Let me know if this makes sense.
Thanks,Balaji.V
On Thursday, October 22, 2020, 05:23:11 PM PDT, Roopa Murthy
<[email protected]> wrote:
Hi Balaji,
Thanks for your response. I went through HoodieIndex in source code but I am
not sure how indexing alone could help with bucketing.
Spark Bucketing would involve writing the compacted files in bucketed/clustered
fashion such that when a spark sql query has a certain id, only the
bucket(file) which hashes to that id would be scanned for matching records.
This means, data during compaction has to be written using Spark’s saveAsTable
API with bucketBy set to the desired number of buckets. Refer:
https://jaceklaskowski.gitbooks.io/mastering-spark-sql/content/spark-sql-bucketing.html
. This will create a spark bucketed table having metadata different from Hive
bucketed tables as Spark cannot understand Hive’s hashing algorithm.

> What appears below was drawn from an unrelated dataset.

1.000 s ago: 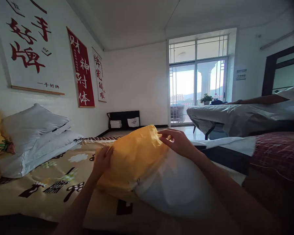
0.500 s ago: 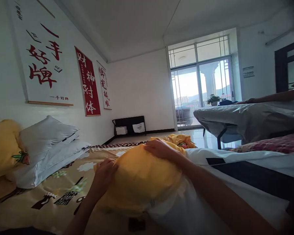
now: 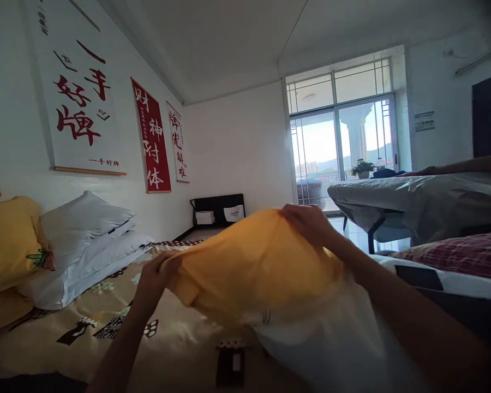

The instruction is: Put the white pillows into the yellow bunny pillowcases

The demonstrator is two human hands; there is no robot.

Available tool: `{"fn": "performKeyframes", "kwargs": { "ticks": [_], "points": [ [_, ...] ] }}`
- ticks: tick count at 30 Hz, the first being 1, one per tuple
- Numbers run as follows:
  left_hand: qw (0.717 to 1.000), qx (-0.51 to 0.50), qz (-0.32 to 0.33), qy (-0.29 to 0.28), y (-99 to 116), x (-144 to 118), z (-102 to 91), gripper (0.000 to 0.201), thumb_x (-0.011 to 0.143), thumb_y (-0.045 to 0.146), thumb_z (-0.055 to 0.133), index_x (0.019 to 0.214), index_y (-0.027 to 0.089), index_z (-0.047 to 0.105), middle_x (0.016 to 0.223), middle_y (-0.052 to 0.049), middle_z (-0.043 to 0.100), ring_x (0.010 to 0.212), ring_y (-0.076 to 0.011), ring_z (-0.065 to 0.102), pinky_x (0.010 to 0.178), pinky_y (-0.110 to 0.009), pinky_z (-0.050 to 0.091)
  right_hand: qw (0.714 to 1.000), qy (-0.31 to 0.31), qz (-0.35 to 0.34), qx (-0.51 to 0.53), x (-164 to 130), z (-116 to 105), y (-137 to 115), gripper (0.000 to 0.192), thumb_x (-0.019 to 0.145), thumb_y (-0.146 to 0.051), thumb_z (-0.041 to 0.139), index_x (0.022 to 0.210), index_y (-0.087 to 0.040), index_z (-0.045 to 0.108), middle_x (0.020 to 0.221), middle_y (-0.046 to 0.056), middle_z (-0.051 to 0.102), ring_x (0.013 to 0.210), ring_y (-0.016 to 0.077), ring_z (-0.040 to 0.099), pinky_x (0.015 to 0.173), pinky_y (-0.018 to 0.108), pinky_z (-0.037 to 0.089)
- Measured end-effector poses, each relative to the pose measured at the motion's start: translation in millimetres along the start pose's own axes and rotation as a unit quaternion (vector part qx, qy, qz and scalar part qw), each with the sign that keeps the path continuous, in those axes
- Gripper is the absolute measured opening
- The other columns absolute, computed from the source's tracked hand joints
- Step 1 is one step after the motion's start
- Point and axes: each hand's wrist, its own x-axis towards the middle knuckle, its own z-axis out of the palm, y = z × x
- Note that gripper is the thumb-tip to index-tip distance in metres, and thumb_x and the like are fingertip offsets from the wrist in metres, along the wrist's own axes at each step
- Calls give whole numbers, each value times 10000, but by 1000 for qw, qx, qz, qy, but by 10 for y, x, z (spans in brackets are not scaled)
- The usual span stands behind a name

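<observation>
A yellow pillowcase (image 3: 249, 267) covers the far end of a white pillow (image 3: 331, 349), which I hold lifted over the bed. My left hand (image 3: 155, 275) pinches the left edge of the yellow pillowcase. My right hand (image 3: 306, 225) grips the fabric at the top right corner. The white pillow sticks out of the case toward me, partly under my right forearm.
The bed has a yellow patterned sheet (image 3: 77, 333). Two white pillows (image 3: 82, 240) and a yellow pillow (image 3: 8, 240) lie stacked at the left by the wall. Another bed (image 3: 417, 204) stands at the right, with a person's arm (image 3: 470, 164) on it. Glass doors (image 3: 343, 147) are at the back.
Both hands have raised the pillow off the bed and pulled the yellow case further over it. My right hand moved up and to the right.
</observation>
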Motion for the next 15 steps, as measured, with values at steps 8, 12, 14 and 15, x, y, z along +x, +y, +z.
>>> {"fn": "performKeyframes", "kwargs": {
  "ticks": [8, 12, 14, 15],
  "points": [
    [993, 52, 97, 46, 507, 188, 346, 264, 751, 436, 587, 764, 181, 655, 753, -5, 642, 735, -153, 558, 704, -242, 434, 995, -32, 44, -78, -49, 46, 95, 269, 876, -246, 408, 807, -216, 666, 734, 31, 670, 621, 150, 538, 554, 245, 263],
    [993, 45, 96, 51, 451, 172, 354, 254, 759, 426, 587, 795, 187, 663, 773, -9, 649, 753, -158, 569, 718, -249, 440, 993, -42, 68, -82, -113, 78, 272, 264, 865, -303, 450, 738, -217, 665, 693, 27, 664, 614, 157, 543, 549, 242, 283],
    [992, 51, 113, 36, 426, 167, 353, 255, 758, 434, 598, 786, 191, 669, 792, -14, 652, 776, -163, 571, 745, -257, 439, 991, -19, 90, -95, -155, 86, 316, 308, 889, -295, 407, 751, -210, 670, 721, 47, 672, 635, 169, 553, 560, 251, 290],
    [991, 50, 116, 32, 419, 168, 360, 263, 764, 442, 594, 795, 193, 673, 801, -17, 652, 782, -165, 570, 747, -260, 438, 990, -8, 99, -101, -175, 92, 326, 320, 894, -284, 393, 758, -206, 672, 729, 57, 674, 640, 173, 555, 562, 255, 291]
  ]
}}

Is this something that Hudi might support?
Thanks,
Roopa
From: Balaji Varadarajan <[email protected]>
Date: Wednesday, October 21, 2020 at 9:01 PM
To: "[email protected]" <[email protected]>
Cc: DL-AIE <[email protected]>
Subject: [EXT] Re: Bucketing in Hudi
Hudi supports pluggable indexing (HoodieIndex) and the phases of index lookup
is nicely abstracted out. We have a Jira for supporting Bucket Indexing :
https://issues.apache.org/jira/browse/HUDI-55<https://nam04.safelinks.protection.outlook.com/?url=https%3A%2F%2Fissues.apache.org%2Fjira%2Fbrowse%2FHUDI-55&data=04%7C01%7CRoopa.Murthy%40nortonlifelock.com%7C2ce010453bdf4b0dc4f408d8763f1852%7C94986b1d466f4fc0ab4b5c725603deab%7C0%7C1%7C637389360660893281%7CUnknown%7CTWFpbGZsb3d8eyJWIjoiMC4wLjAwMDAiLCJQIjoiV2luMzIiLCJBTiI6Ik1haWwiLCJXVCI6Mn0%3D%7C3000&sdata=BD1ahx8qXtu9S2do74OPOXIWtxmfdAqNT%2F3X64g19Rw%3D&reserved=0>
You can get bucket indexing done by implementing that interface along with
additional changes for handling initial writes to the partition and for
bucketing information which IMO is not significant. If you are interested in
contributing, we would be happy to help you in guiding and landing the change.
Thanks,
Balaji.V
On Wednesday, October 21, 2020, 07:51:07 PM PDT, Roopa Murthy
<[email protected]> wrote:
Hello Hudi team,
We have a requirement to compact data on s3 but we need bucketing on top of
compaction so that during query time, only the files relevant to the "id" in
query would be scanned. We are told that bucketing is not currently supported
in Hudi. Is it possible to extend Hudi to support it? What does it take to
extend the framework in order to do this?
We are trying to analyze from timelines perspective whether this is an option
to consider and need your help in analyzing and planning for it.
Thanks,
Roopa